Summarize and Conclusions

In this post I showed the format that DateTime2 stored in the database. I showed that is stored as two separated parts (1) first represents the time and can take 3 to 5 bytes, (2) second part represent the date and always take 3 bytes. I showed how to interpret each part in order to get the actual Date and Time. The post focused on the reverse engineer’s process, examining the stored data, in order to understand the format it uses. This post is a small glimpse to the procedure. During the process we got several assumptions, which I confirmed, and several important conclusions.

Let’s go over the main points:

Ø  DateTime2 stored as two separated parts (1) first part represents the time and can take 3 to 5 bytes, (2) second part represent the date and always take 3 bytes.

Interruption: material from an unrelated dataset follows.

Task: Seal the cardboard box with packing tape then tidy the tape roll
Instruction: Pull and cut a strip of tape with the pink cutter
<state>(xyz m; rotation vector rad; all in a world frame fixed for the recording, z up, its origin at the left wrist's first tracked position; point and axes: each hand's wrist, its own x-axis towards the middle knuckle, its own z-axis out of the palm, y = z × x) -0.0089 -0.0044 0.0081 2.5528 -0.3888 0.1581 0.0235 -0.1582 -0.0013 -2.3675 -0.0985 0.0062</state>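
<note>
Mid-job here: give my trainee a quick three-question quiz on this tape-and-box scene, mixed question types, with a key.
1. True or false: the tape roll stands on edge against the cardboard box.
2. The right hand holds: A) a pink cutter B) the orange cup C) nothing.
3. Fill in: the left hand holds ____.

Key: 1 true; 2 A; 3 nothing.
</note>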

o   Each part formatted as a number in base 256, but in reverse order. The low order byte first, so the bytes must be switched around to get the real hexadecimal number. Thus the value D9B937 built of 3 characters D9, B9, 37.  Switching the order, this value becomes the hexadecimal number 37b9d9.

o   The value give us number of times a specific “time interval” passed from the minimum value. If the stored data represents the number X, and the “time interval” is Y, and the minimum value is Z, than our stored data represent the actual value of Z + (X * Y).

Ø  The precision information dose not stored with the row value itself, as expected from Fixed-Length data type.

Ø  CONVERT to Binary does not necessarily return the same data or the same format as the stored data! It is always better to check the stored data directly using DBCC PAGE

Ø  CONVERT to binary from DateTime2 add one extra byte in the start, but the rest of the data is in the same format as stored in the data page file. Thus we get three parts that represent: (1) the precision, (2) the time, (3) the date.

Ø  In order to interpret the actual time we must have the precision value.

Ø  Date part in the stored data use days as “time interval”

Ø  Each byte represented as 2 characters in the binary displayed format.

Ø  The function DATEADD use INT as input. To work with DATETIME2, It is highly recommended to create a CLR function, which use BIGINT as input.

 

I hope that this post was fun and useful :-)

See you at my next post
Ronen,

 

 

Appendix A: About the author

Ronen Ariely is a senior consultant, architect, and a programmer. He has more than 15 years of experience in variety of programming languages and technologies, managing and leading development teams, and SQL & BI enterprise level solutions.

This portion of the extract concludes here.